# What you will do:
Print every line below. Match each one exactly.

Information provided Block Start

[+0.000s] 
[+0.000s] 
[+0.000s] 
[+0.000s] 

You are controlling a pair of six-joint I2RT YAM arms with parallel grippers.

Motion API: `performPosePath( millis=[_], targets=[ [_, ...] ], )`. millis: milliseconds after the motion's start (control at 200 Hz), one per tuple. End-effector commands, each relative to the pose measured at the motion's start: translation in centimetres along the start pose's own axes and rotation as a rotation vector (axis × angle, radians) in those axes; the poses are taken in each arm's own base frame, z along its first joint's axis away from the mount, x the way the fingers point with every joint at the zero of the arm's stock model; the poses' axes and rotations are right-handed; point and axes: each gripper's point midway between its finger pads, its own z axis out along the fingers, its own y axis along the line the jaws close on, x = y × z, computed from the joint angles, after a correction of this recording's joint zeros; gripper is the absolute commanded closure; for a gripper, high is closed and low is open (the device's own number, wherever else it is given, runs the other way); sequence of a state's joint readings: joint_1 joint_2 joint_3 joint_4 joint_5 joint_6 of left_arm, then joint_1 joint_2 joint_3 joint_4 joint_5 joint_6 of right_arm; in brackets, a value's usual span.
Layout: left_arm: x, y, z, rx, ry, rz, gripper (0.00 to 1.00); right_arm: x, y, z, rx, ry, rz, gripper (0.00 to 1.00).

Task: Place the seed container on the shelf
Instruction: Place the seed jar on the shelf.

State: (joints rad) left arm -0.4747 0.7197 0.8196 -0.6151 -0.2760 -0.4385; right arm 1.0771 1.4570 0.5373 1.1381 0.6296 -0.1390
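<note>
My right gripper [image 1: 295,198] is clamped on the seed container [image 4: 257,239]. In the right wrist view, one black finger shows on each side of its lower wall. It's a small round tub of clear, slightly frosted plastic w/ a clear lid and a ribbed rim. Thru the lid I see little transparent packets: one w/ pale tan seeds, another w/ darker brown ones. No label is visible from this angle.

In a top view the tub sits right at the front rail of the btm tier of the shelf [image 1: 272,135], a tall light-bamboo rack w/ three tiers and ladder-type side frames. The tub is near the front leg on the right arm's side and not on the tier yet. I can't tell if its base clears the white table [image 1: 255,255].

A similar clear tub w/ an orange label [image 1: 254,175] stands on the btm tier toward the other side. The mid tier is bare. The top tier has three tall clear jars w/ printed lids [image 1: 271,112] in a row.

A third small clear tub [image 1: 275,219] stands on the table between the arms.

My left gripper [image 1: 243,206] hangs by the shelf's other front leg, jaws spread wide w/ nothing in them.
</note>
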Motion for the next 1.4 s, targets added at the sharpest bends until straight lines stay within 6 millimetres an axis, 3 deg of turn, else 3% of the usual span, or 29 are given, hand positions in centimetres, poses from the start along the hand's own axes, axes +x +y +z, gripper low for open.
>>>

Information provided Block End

# Solution to this exercise:
[+0.000s] 
[+0.000s] 
[+0.000s] 
[+0.000s] 

You are controlling a pair of six-joint I2RT YAM arms with parallel grippers.

Motion API: `performPosePath( millis=[_], targets=[ [_, ...] ], )`. millis: milliseconds after the motion's start (control at 200 Hz), one per tuple. End-effector commands, each relative to the pose measured at the motion's start: translation in centimetres along the start pose's own axes and rotation as a rotation vector (axis × angle, radians) in those axes; the poses are taken in each arm's own base frame, z along its first joint's axis away from the mount, x the way the fingers point with every joint at the zero of the arm's stock model; the poses' axes and rotations are right-handed; point and axes: each gripper's point midway between its finger pads, its own z axis out along the fingers, its own y axis along the line the jaws close on, x = y × z, computed from the joint angles, after a correction of this recording's joint zeros; gripper is the absolute commanded closure; for a gripper, high is closed and low is open (the device's own number, wherever else it is given, runs the other way); sequence of a state's joint readings: joint_1 joint_2 joint_3 joint_4 joint_5 joint_6 of left_arm, then joint_1 joint_2 joint_3 joint_4 joint_5 joint_6 of right_arm; in brackets, a value's usual span.
Layout: left_arm: x, y, z, rx, ry, rz, gripper (0.00 to 1.00); right_arm: x, y, z, rx, ry, rz, gripper (0.00 to 1.00).

Task: Place the seed container on the shelf
Instruction: Place the seed jar on the shelf.

State: (joints rad) left arm -0.4747 0.7197 0.8196 -0.6151 -0.2760 -0.4385; right arm 1.0771 1.4570 0.5373 1.1381 0.6296 -0.1390
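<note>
My right gripper [image 1: 295,198] is clamped on the seed container [image 4: 257,239]. In the right wrist view, one black finger shows on each side of its lower wall. It's a small round tub of clear, slightly frosted plastic w/ a clear lid and a ribbed rim. Thru the lid I see little transparent packets: one w/ pale tan seeds, another w/ darker brown ones. No label is visible from this angle.

In a top view the tub sits right at the front rail of the btm tier of the shelf [image 1: 272,135], a tall light-bamboo rack w/ three tiers and ladder-type side frames. The tub is near the front leg on the right arm's side and not on the tier yet. I can't tell if its base clears the white table [image 1: 255,255].

A similar clear tub w/ an orange label [image 1: 254,175] stands on the btm tier toward the other side. The mid tier is bare. The top tier has three tall clear jars w/ printed lids [image 1: 271,112] in a row.

A third small clear tub [image 1: 275,219] stands on the table between the arms.

My left gripper [image 1: 243,206] hangs by the shelf's other front leg, jaws spread wide w/ nothing in them.
</note>
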Motion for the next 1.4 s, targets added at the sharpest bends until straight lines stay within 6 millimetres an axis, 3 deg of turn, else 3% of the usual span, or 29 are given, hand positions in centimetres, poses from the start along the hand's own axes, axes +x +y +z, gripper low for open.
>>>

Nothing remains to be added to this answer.